This civilised performance of the C-major Piano Concerto No.1 (from Berlin concerts in December 2016) is led-off by a dapper and nuanced introduction from the Philharmoniker and Christian Thielemann, the orchestra captured wide and deep, timpani hard-right, basses hard-left (violins antiphonal). With his first entry, Rudolf Buchbinder sets his stall out – sparkling playing with a gentle touch and afforded a concert-hall balance.

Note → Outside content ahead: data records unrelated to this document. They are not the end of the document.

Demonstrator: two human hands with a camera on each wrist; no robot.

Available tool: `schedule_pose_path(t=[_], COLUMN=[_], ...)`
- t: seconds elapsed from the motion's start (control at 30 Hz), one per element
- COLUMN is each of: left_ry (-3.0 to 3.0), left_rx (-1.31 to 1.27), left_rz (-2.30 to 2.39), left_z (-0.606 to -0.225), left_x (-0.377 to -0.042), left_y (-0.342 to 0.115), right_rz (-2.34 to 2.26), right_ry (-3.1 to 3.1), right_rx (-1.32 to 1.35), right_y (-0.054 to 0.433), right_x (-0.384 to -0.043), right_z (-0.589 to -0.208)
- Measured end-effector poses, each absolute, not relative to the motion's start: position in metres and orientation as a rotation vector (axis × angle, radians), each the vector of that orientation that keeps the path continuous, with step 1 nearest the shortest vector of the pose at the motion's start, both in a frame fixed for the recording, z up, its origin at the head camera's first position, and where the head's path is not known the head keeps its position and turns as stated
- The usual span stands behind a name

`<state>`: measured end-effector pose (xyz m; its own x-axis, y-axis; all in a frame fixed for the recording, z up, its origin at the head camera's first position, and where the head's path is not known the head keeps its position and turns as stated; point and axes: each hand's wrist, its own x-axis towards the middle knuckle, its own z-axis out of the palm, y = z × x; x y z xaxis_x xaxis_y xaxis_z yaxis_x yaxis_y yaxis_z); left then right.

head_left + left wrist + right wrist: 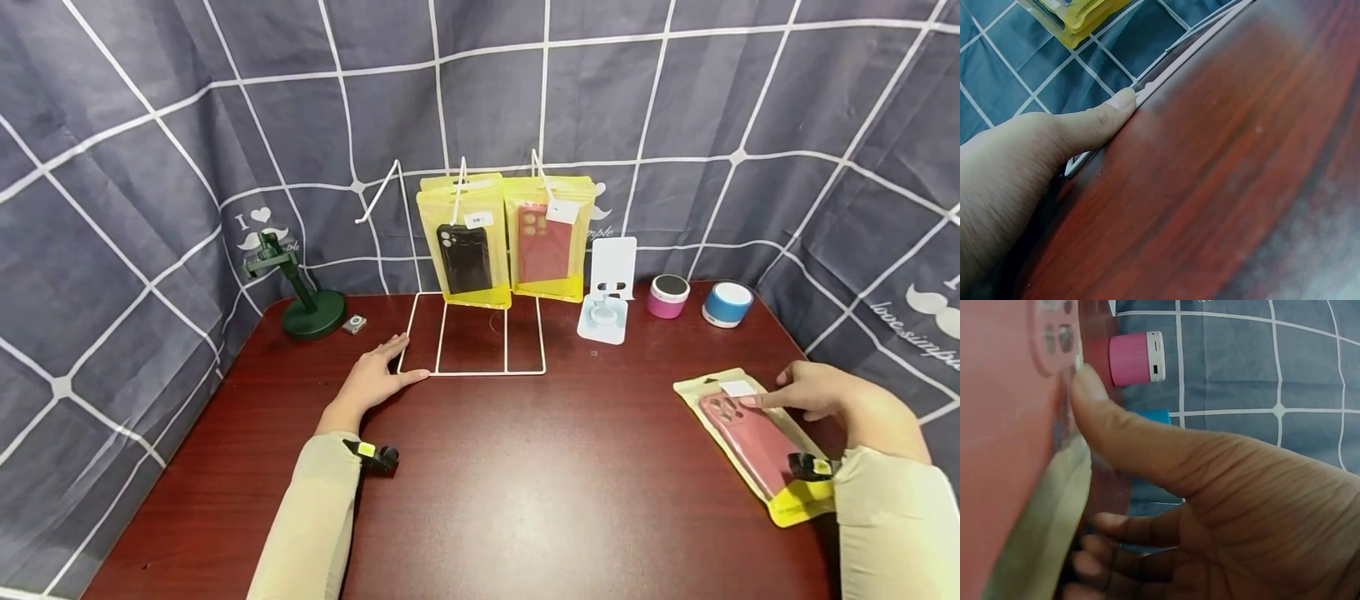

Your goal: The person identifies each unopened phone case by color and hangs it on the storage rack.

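In the head view my left hand (pixel 375 375) rests with spread fingers at the near left corner of a white wire rack's base (pixel 487 373). Its thumb (pixel 1094 128) touches the front wire. On the right lies a yellow-edged pouch holding a red phone case (pixel 750 446), angled on the table near its right side. My right hand (pixel 832 396) is at the pouch's upper right edge, its thumb on top by the white label. Its other fingers (pixel 1141 531) curve loosely outside that edge. From the rack's hooks hang pouches with a black phone case (pixel 467 258) and a red phone case (pixel 543 250).
The rack's left hook (pixel 378 193) has nothing on it. A green stand (pixel 311 312) and a small square device (pixel 355 323) are at the left. Right of the rack are a white phone stand (pixel 611 275), a pink speaker (pixel 668 300) and a blue speaker (pixel 726 307).
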<state>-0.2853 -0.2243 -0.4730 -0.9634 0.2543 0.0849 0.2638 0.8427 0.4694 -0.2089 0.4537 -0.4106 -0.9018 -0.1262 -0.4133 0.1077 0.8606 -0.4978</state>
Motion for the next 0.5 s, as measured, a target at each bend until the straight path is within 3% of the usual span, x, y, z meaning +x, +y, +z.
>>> schedule_pose_path(t=[0.27, 0.5], left_ry=[-2.989, -2.987], left_rx=[-0.419, -0.421], left_rz=[-0.777, -0.775], left_z=[-0.473, -0.475], left_x=[-0.286, -0.286], left_y=[-0.225, -0.224], right_rz=[-0.77, -0.815], right_ry=[2.534, 2.588], right_rx=[-0.077, -0.294], right_y=[0.442, 0.438], right_x=[-0.21, -0.214], right_z=[-0.412, -0.418])
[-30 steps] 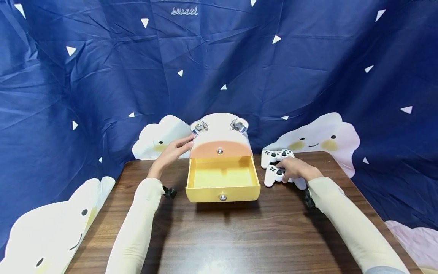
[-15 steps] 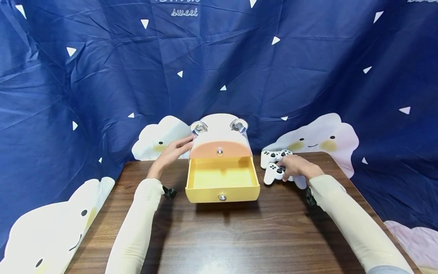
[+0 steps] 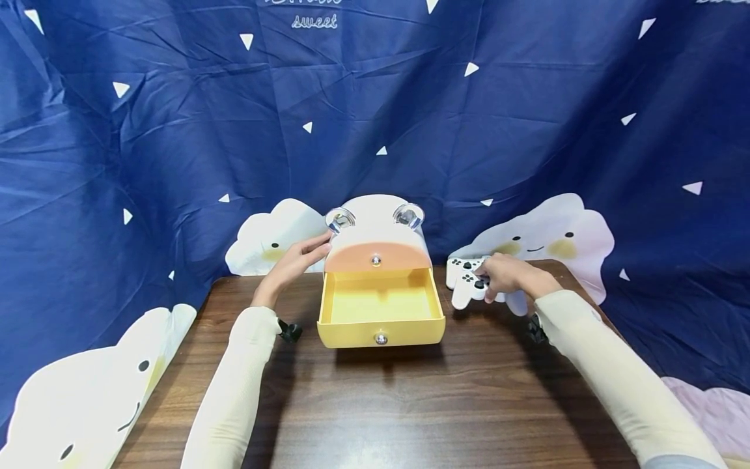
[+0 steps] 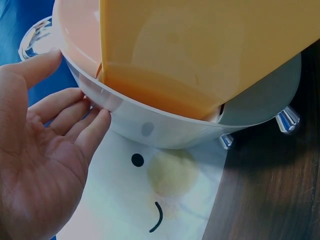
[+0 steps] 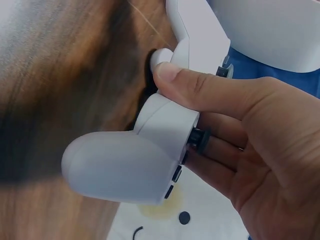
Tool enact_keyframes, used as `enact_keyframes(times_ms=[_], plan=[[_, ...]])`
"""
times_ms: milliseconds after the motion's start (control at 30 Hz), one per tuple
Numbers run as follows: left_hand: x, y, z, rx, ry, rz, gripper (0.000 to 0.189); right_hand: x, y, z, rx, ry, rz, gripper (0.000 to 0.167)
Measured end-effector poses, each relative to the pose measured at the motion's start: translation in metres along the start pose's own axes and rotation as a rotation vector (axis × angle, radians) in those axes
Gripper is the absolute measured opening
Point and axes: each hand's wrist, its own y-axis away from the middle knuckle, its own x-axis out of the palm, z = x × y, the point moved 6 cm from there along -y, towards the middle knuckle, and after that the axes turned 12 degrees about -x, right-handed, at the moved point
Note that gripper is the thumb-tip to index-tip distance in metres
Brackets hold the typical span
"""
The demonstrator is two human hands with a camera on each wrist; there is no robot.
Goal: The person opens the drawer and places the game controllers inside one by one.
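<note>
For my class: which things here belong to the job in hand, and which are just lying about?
Apparently part of the job:
Nearer white controller, held in the right hand
White cabinet, touched by the left hand
Yellow drawer, open

Lying about or background:
Farther white controller, not visibly gripped; role unclear
Wooden table
Blue backdrop
</note>
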Motion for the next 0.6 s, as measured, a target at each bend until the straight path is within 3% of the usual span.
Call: enact_keyframes(times_ms=[233,467,600], plan=[[0.0,0.0,0.0,-0.006,0.003,0.001,0.061,-0.023,0.003,0.007,-0.002,0.055,-0.024,0.052],[-0.001,-0.001,0.0,-0.009,0.015,0.009,0.06,-0.044,0.007,0.018,-0.021,0.032,-0.02,0.034],[0.0,0.001,0.0,-0.011,0.005,0.006,0.061,-0.055,0.008,0.023,-0.026,0.036,-0.02,0.035]])
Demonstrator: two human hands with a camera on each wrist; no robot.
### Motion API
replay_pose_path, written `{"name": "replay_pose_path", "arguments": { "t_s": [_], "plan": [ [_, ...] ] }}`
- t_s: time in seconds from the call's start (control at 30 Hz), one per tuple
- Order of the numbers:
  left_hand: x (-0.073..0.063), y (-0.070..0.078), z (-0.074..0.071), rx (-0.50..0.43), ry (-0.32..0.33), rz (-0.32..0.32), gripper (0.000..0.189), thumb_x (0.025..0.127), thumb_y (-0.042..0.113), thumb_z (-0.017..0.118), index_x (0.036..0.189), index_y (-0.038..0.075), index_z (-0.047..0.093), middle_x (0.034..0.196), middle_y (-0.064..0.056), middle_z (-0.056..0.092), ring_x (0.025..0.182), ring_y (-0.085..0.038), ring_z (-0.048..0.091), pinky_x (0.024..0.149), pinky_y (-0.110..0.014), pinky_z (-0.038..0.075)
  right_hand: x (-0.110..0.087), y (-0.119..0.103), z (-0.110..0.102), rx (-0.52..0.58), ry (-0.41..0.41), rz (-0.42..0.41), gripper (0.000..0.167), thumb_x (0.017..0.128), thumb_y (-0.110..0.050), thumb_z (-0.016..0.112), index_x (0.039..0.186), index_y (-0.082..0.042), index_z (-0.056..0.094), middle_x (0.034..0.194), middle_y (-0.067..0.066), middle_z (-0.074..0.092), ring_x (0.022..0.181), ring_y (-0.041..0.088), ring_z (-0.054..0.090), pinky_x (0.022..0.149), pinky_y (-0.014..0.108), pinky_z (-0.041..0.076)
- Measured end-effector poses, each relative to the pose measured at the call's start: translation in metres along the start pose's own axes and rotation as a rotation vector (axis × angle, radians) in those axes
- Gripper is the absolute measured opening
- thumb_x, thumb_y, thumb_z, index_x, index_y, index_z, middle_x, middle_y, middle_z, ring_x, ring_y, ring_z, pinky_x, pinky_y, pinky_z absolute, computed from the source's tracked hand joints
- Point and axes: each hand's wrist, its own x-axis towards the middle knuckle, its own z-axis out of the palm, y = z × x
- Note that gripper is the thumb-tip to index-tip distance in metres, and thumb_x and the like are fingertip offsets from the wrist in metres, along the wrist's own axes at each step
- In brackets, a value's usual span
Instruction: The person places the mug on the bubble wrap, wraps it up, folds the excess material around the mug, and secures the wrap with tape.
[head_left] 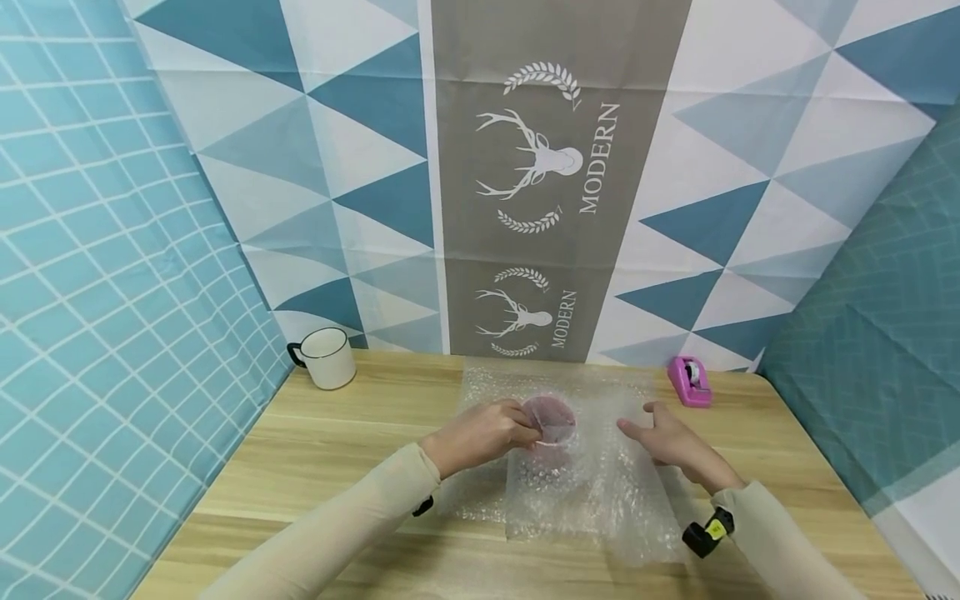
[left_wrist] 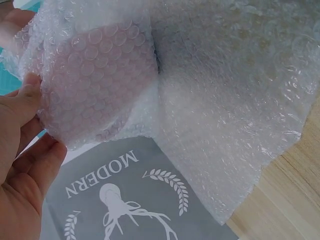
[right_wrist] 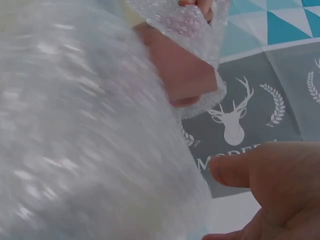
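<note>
A pink, round, cup-like object (head_left: 550, 410) lies partly covered by a sheet of clear bubble wrap (head_left: 626, 508) at the middle of the table. My left hand (head_left: 491, 433) pinches the wrap at the object's left edge. In the left wrist view the fingertips (left_wrist: 56, 152) press the bubbled layer, and pink shows through it. The right wrist view shows the pink object's bare side (right_wrist: 182, 70). My right hand (head_left: 671, 446) is beside the wrap's raised right part, thumb apart from the fingers, gripping nothing. The object's exact kind is hidden by the wrap.
A white mug (head_left: 330, 360) with a black rim and handle stands at the table's back left. A pink tape dispenser (head_left: 690, 382) sits at the back right. Patterned cloth (head_left: 382, 167) hangs behind the wooden table (head_left: 315, 467).
</note>
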Motion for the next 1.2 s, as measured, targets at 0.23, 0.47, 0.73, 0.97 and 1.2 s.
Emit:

Buchbinder is not one to dominate or show-off, his fingers on the keys can be feather-light, phrasing is elegant, and he is musically considerate, first among equals – try from 7’55″-8’30” in the first movement where he demurs to woodwinds yet every note he plays shines through. In place of the often-chosen longest of Beethoven’s three cadenzas, Buchbinder offers something shorter if commensurate with his overall approach. The Largo flows with songful warmth, until 5’33″ when a more outspoken stance is taken – with Thielemann really emphasising pizzicatos – before reverie returns, a seductive clarinet in dialogue. The Finale sparkles at an articulate tempo, bringing out buffa elements, and if the ‘jazz’ episode is too respectful of its potential for swing (Friedrich Gulda, with the Vienna Philharmonic and Horst Stein, Decca, leads the way here), then it certainly dances gaily.
To Bremen last year to document the Variations, Opus 34, Buchbinder now given a closer profile. The rather solemn Theme yields to Beethoven’s genius for commentary on something rather initially unprepossessing and Buchbinder gives a relished and dynamic account of the whole. DG 483 7733.